* **ASSIGNED TASK**
Among the entries below, one stretch runs from the line that contains "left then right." through the line that contains "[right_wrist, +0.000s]". Repeat that stretch exactly, ends included, and only that.

* **THE DATA**
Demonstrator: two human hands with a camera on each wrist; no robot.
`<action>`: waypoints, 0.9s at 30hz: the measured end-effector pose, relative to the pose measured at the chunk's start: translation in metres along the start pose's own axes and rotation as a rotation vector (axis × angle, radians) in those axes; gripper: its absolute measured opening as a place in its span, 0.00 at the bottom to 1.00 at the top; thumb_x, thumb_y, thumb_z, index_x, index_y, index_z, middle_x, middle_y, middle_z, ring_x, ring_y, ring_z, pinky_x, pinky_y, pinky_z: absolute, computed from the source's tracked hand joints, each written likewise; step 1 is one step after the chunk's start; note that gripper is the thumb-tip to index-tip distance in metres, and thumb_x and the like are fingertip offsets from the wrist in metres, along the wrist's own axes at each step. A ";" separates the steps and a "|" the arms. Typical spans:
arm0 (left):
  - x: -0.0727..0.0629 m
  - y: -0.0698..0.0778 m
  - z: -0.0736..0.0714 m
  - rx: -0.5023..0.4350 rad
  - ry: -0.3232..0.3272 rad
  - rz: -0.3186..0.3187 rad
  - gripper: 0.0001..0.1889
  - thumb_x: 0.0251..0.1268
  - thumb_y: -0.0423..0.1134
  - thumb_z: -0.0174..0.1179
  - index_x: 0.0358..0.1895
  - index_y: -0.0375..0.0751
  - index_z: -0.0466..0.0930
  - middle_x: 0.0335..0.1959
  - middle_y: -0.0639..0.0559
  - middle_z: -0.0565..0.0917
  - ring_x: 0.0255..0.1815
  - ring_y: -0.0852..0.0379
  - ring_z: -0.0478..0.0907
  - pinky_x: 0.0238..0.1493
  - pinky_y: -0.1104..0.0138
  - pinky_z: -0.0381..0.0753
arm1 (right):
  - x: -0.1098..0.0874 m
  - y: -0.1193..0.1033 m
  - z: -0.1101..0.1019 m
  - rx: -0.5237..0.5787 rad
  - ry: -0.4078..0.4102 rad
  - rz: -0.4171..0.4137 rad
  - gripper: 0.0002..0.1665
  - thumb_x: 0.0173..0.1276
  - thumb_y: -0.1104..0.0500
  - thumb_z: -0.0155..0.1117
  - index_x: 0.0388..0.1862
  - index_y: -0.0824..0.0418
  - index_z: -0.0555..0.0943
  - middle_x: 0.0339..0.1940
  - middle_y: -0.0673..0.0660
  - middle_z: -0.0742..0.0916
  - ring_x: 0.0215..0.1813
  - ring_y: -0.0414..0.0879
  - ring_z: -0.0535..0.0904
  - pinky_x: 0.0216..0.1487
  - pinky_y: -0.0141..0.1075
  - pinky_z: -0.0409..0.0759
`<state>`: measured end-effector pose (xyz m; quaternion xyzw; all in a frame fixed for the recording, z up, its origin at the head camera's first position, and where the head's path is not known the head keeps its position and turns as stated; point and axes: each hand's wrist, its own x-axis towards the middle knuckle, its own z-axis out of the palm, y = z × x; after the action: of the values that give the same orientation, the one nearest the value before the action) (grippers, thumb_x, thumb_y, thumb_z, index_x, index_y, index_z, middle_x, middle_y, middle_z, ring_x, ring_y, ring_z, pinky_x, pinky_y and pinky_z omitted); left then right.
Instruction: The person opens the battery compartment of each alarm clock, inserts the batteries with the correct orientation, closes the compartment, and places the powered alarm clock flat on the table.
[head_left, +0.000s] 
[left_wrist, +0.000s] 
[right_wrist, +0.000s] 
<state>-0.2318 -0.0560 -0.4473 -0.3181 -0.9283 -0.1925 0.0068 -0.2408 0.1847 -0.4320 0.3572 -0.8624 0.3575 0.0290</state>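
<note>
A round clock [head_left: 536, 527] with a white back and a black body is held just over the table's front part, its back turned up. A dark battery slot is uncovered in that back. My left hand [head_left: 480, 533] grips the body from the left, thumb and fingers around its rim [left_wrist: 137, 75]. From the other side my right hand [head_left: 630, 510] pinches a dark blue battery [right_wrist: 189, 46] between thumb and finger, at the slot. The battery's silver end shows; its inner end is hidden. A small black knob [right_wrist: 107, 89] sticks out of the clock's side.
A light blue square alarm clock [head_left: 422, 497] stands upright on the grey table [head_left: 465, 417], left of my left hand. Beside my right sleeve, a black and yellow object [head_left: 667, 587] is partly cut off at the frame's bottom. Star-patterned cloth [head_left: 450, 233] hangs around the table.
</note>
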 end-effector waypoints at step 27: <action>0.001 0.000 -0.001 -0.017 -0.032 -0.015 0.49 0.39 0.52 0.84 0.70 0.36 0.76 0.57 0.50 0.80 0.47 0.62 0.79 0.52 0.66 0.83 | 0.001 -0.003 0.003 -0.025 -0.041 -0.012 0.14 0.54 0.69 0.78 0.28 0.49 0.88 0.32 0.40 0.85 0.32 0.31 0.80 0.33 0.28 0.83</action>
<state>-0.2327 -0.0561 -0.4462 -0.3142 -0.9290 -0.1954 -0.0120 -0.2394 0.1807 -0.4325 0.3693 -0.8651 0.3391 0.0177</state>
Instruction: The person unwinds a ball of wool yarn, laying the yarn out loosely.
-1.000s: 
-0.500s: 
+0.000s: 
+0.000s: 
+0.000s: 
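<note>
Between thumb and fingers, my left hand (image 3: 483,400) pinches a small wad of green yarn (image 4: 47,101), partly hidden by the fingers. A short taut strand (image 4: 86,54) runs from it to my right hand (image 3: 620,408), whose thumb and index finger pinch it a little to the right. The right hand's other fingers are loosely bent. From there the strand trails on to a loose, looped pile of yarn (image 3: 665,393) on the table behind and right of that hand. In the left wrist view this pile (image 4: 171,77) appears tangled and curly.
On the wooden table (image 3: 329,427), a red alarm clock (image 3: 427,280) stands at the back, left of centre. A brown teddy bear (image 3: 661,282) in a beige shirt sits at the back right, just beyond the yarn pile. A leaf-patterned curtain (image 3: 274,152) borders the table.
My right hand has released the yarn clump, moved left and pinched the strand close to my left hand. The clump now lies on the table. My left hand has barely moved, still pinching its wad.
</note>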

* **EXERCISE SOLUTION**
`<state>`: measured end-effector pose (xyz m; quaternion xyzw; all in a frame fixed for the recording, z up, its origin at the head camera's first position, and where the head's path is not known the head keeps its position and turns as stated; point and axes: each hand's wrist, its own x-axis towards the middle knuckle, its own z-axis out of the palm, y = z × x; after the action: of the values that give the same orientation, the one nearest the value before the action) (grippers, thumb_x, thumb_y, thumb_z, index_x, index_y, index_z, middle_x, middle_y, middle_z, ring_x, ring_y, ring_z, pinky_x, pinky_y and pinky_z omitted); left then right.
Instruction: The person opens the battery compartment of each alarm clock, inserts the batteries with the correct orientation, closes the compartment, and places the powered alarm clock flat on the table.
[head_left, +0.000s] 
[left_wrist, +0.000s] 
[right_wrist, +0.000s] 

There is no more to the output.